### PROBLEM STATEMENT
Word for word, reproduce the listing that follows, excluding any pictures it contains.

### RAW DATA

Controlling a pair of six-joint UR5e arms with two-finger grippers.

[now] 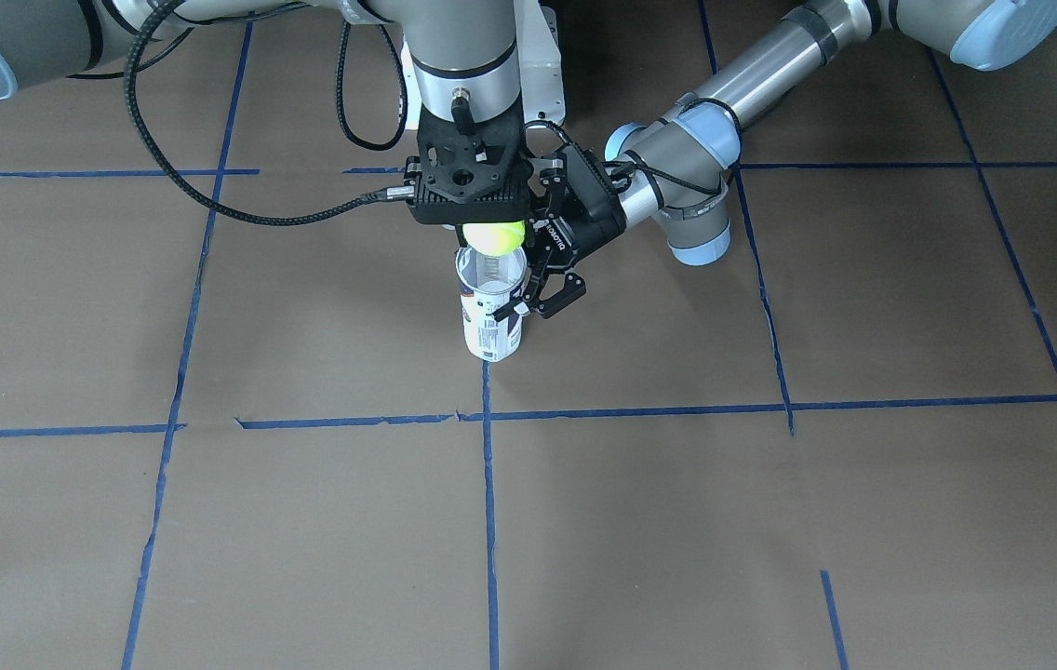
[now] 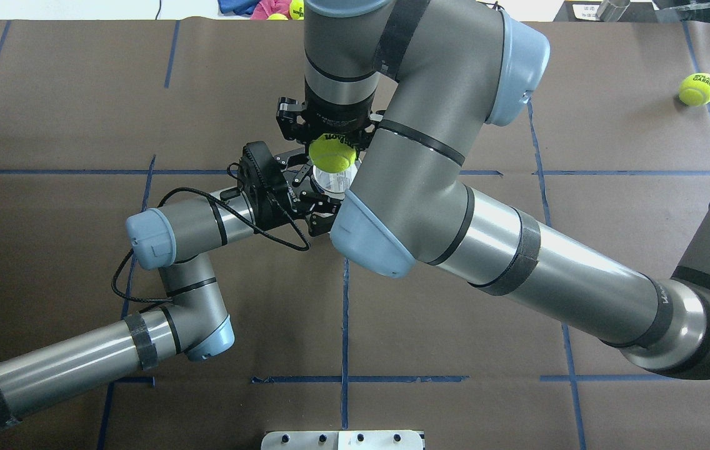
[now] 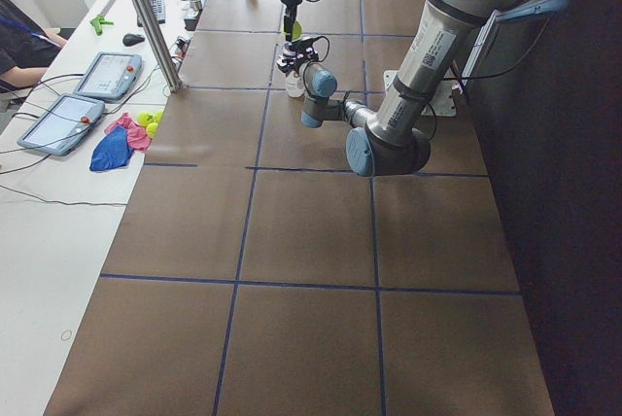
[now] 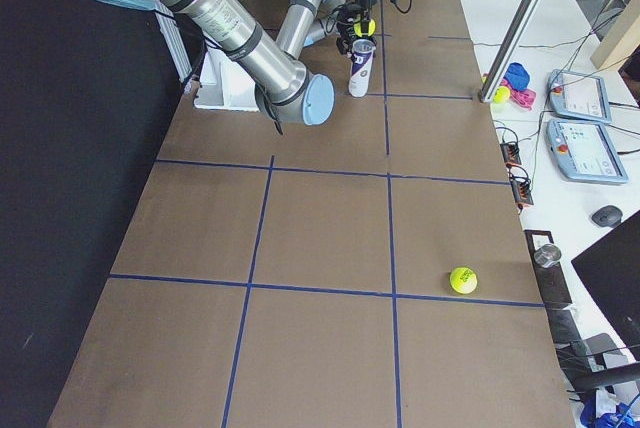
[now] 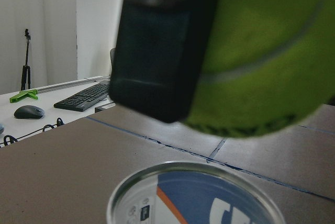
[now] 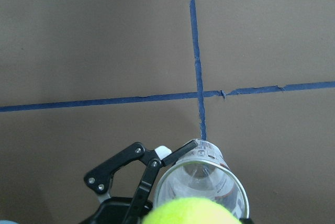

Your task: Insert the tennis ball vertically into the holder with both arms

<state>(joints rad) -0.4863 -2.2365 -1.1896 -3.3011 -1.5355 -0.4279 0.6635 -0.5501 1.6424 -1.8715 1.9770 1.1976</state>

### FINISHED EXERCISE
Controlling a pair of six-joint UR5e arms with two-finger grippers.

[now] 
[now] 
[now] 
[now] 
[now] 
[now] 

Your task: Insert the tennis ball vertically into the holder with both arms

<state>(joints rad) -0.4863 -2.2365 -1.1896 -3.3011 -1.5355 -0.4279 0.6635 -0.5501 1.6424 -1.8715 1.9770 1.1976</state>

The exercise is done, with nothing more to add.